Cognition Boosted by Thinking Positively About Aging
Older adults with mild cognitive impairment were more likely to regain normal cognition if they held positive beliefs about aging, a cohort study showed.
Across 1,716 participants with mild cognitive impairment and a mean baseline age of 78, those with positive age beliefs had a 30.2% greater likelihood of recovery than those with negative age beliefs, reported Becca Levy, PhD, of the Yale School of Public Health, and Martin Slade, PhD, of the Yale School of Medicine, both in New Haven, Connecticut.
This recovery advantage persisted regardless of how severe mild cognitive impairment was at baseline, they said in a JAMA Network Open research letter.
People with positive age beliefs also had a faster transition from mild cognitive impairment to normal cognition (HR 1.26, 95% CI 1.08-1.46, P=0.003) and recovered cognition up to 2 years earlier than people with negative age beliefs.
Nearly half of older adults with mild cognitive impairment can regain normal cognition. “Little is known about why some recover while others don’t,” Levy said in a statement. “That’s why we looked at positive age beliefs, to see if they would help provide an answer.”

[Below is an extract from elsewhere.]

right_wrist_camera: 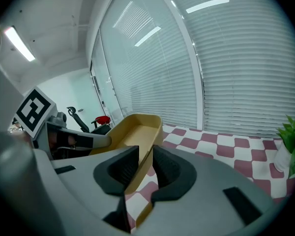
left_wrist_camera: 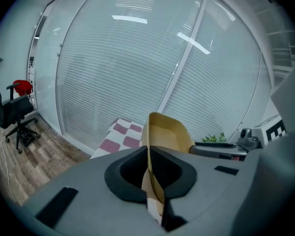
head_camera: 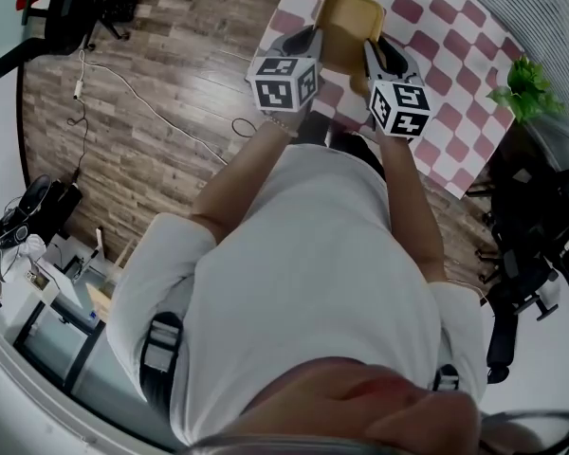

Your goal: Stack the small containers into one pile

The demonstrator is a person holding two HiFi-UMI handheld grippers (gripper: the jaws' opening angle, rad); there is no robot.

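The tan container [head_camera: 349,19] is held up over the checked cloth [head_camera: 446,74], with the left claw [head_camera: 308,44] clamped on one side wall and the right claw [head_camera: 375,55] clamped on the opposite wall. This two-sided grip probably keeps the shallow tub steady for lowering onto a pile, though no other container is in view.

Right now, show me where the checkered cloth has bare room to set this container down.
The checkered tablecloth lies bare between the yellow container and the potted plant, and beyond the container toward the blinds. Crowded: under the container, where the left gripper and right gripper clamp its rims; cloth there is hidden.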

“Our previous research has demonstrated that age beliefs can be modified,” she added. “Therefore, age-belief interventions at the individual and societal levels could increase the number of people who experience cognitive recovery.”
Participants came from the national longitudinal Health and Retirement Study (HRS), were 65 or older, and had mild cognitive impairment. They had at least one follow-up cognition assessment measured by the Telephone Interview for Cognitive Status (TICS) and a positive age-belief measure assessed by a subscale of the Philadelphia Geriatric Center Morale Scale, which gauged disagreement with the statement “the older I get, the more useless I feel.”
Levy and Slade dichotomized participants based on whether they had positive or negative age beliefs. Age, sex, race, education, marital status, smoking history, APOE status, depression, cardiovascular or diabetes diagnosis, social isolation, sleep issues, and physical inactivity were covariates in their analysis.
The primary outcome was cognitive recovery, defined as the first transition from mild cognitive impairment to normal cognition based on TICS cut points. Seven data collection waves were performed in the study, every 2 years from 2008-2020.
Of 1,716 participants in the primary analysis, 55.5% were women. Most participants (74.2%) were white; 21.5% were Black and 11.5% were Hispanic. About half (51.6%) were married at baseline.
A total of 609 (35.5%) people were in the positive age-belief group and 1,107 (64.5%) were in the negative age-belief group. At baseline, participants in the positive age-belief group were less likely to have chronic disease (77.3% vs 83%), depression (8.3% vs 24.0%), or to often feel isolated (2.4% vs 10.9%) than those in the negative age-belief group (all P<o.05).
In a secondary analysis that included a wider sample of HRS participants with normal cognition at baseline, those with positive age beliefs were less likely to develop mild cognitive impairment over the next 12 years than those with negative age beliefs, regardless of baseline age and physical health.
A limitation is that the study did not examine mechanisms of positive age beliefs and cognitive recovery, Levy and Slade acknowledged. “However, previous studies have reported that cognition is predicted by stress levels and health behaviors, both of which can be improved by positive age beliefs,” they noted.
Disclosures
This study was supported by the National Institute on Aging.
Levy and Slade reported no disclosures.
Primary Source
JAMA Network Open
Source Reference: Levy BR, Slade MD “Role of positive age beliefs in recovery from mild cognitive impairment among older persons” JAMA Netw Open 2023; DOI: 10.1001/jamanetworkopen.2023.7707.